Relation to trivial relocatability: None… well, some?

As you can see, there is no requirement that a [[trivial_abi]] class type should have any particular semantics for its move constructor, its destructor, or its default constructor. Any given class type will likely be trivially relocatable, simply because most class types are trivially relocatable by accident…

A correspondent writes in with a query for Socrates (previously seen on this blog in July 2023).

Epistolographos writes: Actually, I think trivial-abi-ness and trivial relocatability are almost the same thing. Let me quote your own words back to you:

When a thing is trivial-abi, any time you expect copy you might actually get copy-plus-memcpy: The “put it in a register and then take it back out” operation is essentially tantamount to memcpy. And similarly when you expect move you might actually get move-plus-memcpy.

Contrariwise, when a thing is trivially relocatable, any time you expect copy-plus-destroy you might actually get memcpy. And similarly when you expect move-plus-destroy you might actually get memcpy. You actually lose calls to special member functions when you’re talking about “trivial relocation”; whereas with trivial-abi you never lose calls — you just get (as if) memcpy in addition to the calls you expected.

I (said Epistolographos) want to argue that passing a trivial-abi parameter also replaces move-and-destroy with memcpy. The way I see it, passing a trivial-abi argument doesn’t just move that argument’s destruction into the callee; it conceptually introduces additional moves and destroys, which are then folded back out. Suppose I write this in my source code:

struct [[clang::trivial_abi]] T {};

T produce();
void consume(T arg) {
  use(arg);
}
int main() {
  consume(produce());
}

The compiler (said Epistolographos) will essentially rewrite this into:

struct [[clang::trivial_abi]] T {};

T produce();
void consume(T inreg) {
  T arg = std::move(inreg); // and destroy inreg early
  use(arg);
}
int main() {
  T onstack = produce();
  consume(std::move(onstack)); // and destroy onstack early
}

Each commented line does an extra move-and-destroy — that’s a relocate. Now, the compiler doesn’t actually generate calls to the move-constructor and destructor there; instead, it codegens those lines by copying the bits of the object into a register (to relocate from onstack into inreg) and then copying the bits back to the stack (to relocate from inreg into arg). Since the compiler is replacing a relocation with a bitwise copy, I deduce that T must be a trivially relocatable type.

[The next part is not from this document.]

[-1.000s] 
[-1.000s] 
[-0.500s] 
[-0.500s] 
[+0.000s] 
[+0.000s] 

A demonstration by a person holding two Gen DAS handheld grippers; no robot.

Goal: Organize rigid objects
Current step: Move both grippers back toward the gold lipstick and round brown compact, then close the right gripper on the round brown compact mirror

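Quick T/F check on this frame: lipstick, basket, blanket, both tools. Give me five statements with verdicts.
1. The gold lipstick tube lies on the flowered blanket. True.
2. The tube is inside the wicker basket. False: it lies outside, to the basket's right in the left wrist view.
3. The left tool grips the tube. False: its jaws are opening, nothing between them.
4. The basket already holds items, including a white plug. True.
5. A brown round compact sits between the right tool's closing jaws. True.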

— I think I see your point (said Socrates). If the compiler rewrites move-and-destroy into a copy of T’s object representation, we should indeed deduce that the compiler thinks T is trivially relocatable. But surely your argument is a little weak at two points: First, how can we be certain that there is a move-and-destroy happening? And second, even if the compiler thinks T is trivially relocatable, is that something it knows or merely something it assumes?

Usually, to see whether a move-and-destroy is really happening, we would instrument our type’s special member functions, like this (Godbolt):

int count = 0;
struct [[clang::trivial_abi]] Counter {
  explicit Counter() { ++count; }
  Counter(const Counter&) { ++count; }
  void operator=(const Counter&) {}
  ~Counter() { --count; }
};
Counter produce() {
  Counter c;
  assert(count == 1);
  return c;
}
void consume(Counter arg) {
  assert(count == 1);
}
int main() {
  assert(count == 0);
  consume(produce());
  assert(count == 0);
}

This test passes, no matter whether we use the [[clang::trivial_abi]] attribute or not. That’s because count counts the number of extant objects: relocating an object from one place to another doesn’t change the number of extant objects. So it is correct to describe this Counter type as trivially relocatable: we can replace its relocation operation with memcpy and the behavior of the program doesn’t change.

— Exactly! (exclaimed Epistolographos). And look here: When I ask Clang whether Counter is trivially relocatable, it gives me the right answer!

static_assert(__is_trivially_relocatable(Counter));
  // passes when Counter is [[clang::trivial_abi]]

— Yes, Epistolographos; but the same static_assert fails when we remove [[clang::trivial_abi]] from the class definition. Yet the behavior of Counter hasn’t changed. How can this be?

— Well, Socrates, of course the non-trivial-abi Counter remains “Platonically” trivially relocatable (to coin an anachronism). But without the attribute, the compiler doesn’t know Counter to be trivially relocatable. The [[clang::trivial_abi]] attribute gives the compiler this special knowledge, in the same way that P1144’s [[trivially_relocatable]] attribute gives the compiler special knowledge it didn’t have before.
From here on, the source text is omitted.